* PROBLEM DETAILS *
Find every line in the records below that holds the word "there" and copy it.

··· MATERIALS PROVIDED

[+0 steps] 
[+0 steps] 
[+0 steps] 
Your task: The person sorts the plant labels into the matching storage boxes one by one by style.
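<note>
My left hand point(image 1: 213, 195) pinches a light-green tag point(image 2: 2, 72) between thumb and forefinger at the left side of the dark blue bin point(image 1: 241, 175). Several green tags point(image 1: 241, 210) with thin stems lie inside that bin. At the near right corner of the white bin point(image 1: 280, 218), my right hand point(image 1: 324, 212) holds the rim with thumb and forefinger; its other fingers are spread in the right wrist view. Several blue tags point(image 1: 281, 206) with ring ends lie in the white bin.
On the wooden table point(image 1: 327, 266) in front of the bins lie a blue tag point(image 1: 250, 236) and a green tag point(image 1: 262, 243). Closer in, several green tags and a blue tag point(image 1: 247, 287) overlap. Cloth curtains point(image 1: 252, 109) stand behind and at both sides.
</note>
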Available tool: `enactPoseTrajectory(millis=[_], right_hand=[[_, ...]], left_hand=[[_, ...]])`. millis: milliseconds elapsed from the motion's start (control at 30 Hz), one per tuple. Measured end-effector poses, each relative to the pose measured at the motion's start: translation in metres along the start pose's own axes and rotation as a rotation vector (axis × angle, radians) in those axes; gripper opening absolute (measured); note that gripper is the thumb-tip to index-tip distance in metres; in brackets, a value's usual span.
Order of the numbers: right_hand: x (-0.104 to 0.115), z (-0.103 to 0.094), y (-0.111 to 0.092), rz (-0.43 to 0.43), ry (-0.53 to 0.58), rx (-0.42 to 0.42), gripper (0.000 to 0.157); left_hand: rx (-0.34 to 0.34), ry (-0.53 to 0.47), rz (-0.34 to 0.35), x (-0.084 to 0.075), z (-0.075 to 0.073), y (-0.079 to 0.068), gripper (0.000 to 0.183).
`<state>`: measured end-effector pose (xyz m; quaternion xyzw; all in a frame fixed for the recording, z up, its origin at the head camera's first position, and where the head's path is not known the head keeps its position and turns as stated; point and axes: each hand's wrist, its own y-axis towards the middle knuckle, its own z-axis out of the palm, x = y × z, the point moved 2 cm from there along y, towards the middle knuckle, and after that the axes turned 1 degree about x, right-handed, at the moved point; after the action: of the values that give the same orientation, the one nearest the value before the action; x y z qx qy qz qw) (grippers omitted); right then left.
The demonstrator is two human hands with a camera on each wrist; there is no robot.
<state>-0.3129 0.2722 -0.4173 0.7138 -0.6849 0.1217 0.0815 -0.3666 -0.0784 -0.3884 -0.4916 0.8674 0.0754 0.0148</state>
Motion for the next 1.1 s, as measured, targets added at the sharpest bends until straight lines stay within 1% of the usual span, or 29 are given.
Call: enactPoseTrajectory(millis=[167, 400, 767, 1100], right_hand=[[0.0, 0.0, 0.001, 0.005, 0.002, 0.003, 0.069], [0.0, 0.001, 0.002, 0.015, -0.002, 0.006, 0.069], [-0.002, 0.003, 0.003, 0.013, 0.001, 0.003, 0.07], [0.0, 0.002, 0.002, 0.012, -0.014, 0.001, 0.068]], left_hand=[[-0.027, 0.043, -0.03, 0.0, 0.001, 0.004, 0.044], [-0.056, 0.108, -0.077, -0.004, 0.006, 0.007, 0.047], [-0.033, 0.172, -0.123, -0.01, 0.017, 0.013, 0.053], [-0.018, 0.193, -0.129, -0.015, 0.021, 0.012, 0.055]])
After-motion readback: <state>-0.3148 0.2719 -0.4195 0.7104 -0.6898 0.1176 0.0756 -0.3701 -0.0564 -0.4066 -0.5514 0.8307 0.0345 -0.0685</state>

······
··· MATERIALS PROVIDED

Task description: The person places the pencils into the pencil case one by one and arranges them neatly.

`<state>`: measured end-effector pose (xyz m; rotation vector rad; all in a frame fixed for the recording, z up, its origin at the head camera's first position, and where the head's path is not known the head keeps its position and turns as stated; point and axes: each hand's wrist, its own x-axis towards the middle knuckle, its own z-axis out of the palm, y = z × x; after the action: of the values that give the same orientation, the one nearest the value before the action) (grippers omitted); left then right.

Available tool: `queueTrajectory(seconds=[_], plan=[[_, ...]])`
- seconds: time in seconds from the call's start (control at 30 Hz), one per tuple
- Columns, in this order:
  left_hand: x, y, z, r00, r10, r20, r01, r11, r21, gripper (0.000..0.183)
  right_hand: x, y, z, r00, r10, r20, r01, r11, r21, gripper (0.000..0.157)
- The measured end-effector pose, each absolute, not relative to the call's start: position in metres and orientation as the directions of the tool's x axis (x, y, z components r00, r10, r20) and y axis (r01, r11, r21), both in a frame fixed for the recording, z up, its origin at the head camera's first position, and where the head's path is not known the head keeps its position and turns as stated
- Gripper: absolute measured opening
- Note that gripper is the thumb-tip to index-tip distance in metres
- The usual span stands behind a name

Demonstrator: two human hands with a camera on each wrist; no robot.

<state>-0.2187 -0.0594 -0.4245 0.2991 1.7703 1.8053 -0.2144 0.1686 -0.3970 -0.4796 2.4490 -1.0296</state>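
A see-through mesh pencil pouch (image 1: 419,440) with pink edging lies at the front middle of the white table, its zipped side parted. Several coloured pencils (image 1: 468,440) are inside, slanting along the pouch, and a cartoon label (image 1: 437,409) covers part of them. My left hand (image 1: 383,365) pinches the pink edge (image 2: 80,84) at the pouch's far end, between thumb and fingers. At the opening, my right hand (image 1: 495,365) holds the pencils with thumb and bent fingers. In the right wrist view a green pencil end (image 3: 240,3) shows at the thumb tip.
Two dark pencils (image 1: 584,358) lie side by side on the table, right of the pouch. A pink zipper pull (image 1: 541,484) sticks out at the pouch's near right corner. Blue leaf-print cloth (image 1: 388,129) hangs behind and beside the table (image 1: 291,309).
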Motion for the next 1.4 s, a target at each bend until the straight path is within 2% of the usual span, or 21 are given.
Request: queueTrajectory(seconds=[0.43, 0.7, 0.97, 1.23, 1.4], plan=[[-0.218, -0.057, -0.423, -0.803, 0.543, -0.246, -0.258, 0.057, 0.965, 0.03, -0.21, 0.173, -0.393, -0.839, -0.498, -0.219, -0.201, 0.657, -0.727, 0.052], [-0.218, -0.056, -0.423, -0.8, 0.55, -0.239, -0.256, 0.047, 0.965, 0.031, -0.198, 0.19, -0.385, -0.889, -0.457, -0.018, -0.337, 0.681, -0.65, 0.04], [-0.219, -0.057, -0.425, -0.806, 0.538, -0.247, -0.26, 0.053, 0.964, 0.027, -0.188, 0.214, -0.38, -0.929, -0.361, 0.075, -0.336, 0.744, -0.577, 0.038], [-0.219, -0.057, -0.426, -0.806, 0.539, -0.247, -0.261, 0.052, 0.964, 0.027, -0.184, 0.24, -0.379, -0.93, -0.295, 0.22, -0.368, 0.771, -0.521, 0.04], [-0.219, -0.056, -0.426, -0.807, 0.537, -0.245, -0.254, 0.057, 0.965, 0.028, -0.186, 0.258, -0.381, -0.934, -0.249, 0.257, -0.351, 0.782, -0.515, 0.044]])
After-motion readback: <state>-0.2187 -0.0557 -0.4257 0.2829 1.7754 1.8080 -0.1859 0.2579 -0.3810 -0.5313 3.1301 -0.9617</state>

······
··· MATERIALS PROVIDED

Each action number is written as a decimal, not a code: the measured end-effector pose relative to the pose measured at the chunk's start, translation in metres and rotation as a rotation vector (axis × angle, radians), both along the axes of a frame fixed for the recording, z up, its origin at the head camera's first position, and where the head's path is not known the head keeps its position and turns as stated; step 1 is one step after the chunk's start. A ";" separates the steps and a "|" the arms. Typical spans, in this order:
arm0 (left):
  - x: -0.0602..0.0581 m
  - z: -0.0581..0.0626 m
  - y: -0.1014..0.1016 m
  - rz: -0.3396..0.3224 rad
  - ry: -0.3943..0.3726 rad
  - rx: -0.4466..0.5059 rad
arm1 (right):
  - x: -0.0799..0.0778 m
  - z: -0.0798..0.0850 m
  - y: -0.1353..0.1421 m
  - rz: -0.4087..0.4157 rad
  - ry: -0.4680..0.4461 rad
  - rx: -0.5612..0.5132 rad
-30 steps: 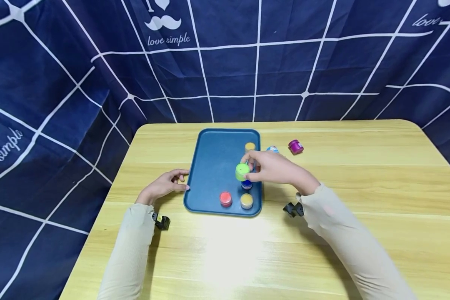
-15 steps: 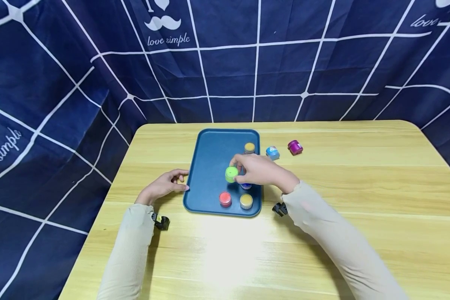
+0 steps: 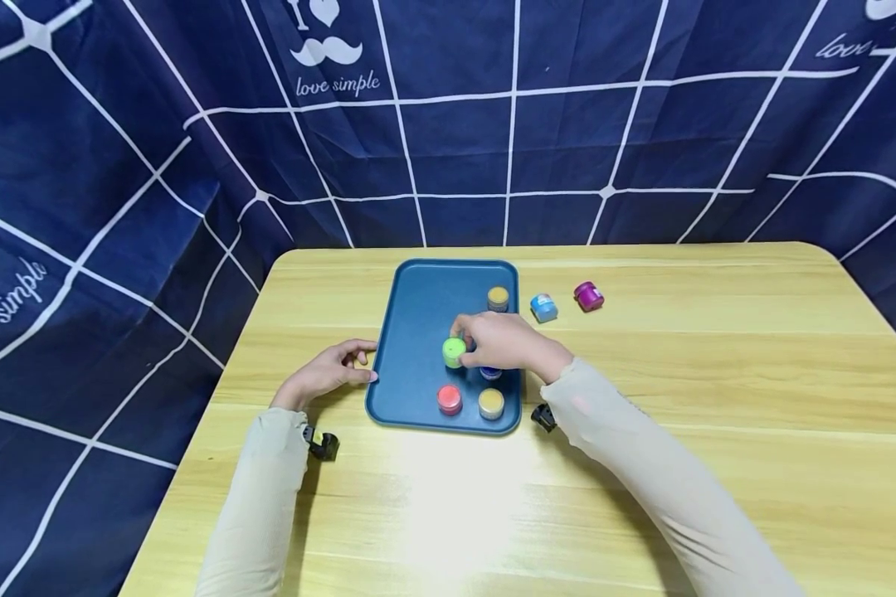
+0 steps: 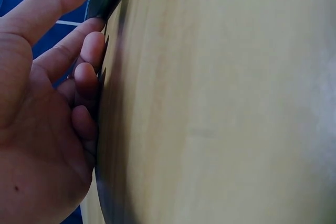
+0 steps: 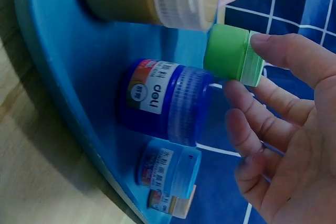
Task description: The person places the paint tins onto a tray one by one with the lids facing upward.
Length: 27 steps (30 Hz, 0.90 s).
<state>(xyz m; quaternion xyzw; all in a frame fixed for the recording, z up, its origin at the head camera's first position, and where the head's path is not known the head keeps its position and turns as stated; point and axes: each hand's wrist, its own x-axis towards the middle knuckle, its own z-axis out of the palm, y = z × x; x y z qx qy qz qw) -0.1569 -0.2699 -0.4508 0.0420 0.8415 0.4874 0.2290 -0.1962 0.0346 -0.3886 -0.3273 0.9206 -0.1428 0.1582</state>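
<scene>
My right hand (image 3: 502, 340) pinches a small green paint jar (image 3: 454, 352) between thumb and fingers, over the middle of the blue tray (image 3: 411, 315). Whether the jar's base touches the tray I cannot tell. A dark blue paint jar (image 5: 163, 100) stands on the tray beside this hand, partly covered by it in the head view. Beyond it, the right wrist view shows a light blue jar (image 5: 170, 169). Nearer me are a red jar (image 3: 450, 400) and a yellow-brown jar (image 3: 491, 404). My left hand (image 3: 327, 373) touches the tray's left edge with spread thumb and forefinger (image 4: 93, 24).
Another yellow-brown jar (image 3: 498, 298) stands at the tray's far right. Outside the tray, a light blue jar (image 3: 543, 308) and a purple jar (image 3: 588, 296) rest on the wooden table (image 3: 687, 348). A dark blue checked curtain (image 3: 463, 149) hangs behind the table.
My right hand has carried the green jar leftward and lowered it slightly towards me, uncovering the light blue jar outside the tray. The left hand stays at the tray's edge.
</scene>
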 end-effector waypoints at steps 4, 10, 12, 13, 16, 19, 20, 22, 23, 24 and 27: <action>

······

* YOUR RESPONSE *
`<state>`: measured end-effector pose (xyz m; quaternion xyzw; all in a frame fixed for the recording, z up, its origin at the head camera's first position, and where the head's path is not known the head keeps its position and turns as stated; point and axes: each hand's wrist, its own y-axis towards the middle knuckle, its own z-axis out of the palm, x = y × z, the point moved 2 cm from there along y, towards the middle knuckle, and after that the axes turned 1 degree about x, right-handed, at the moved point; after the action: of the values that give the same orientation, the one nearest the value before the action; x y z qx qy qz qw) (grippers omitted); right then left.
The demonstrator is two human hands with a camera on each wrist; there is no robot.

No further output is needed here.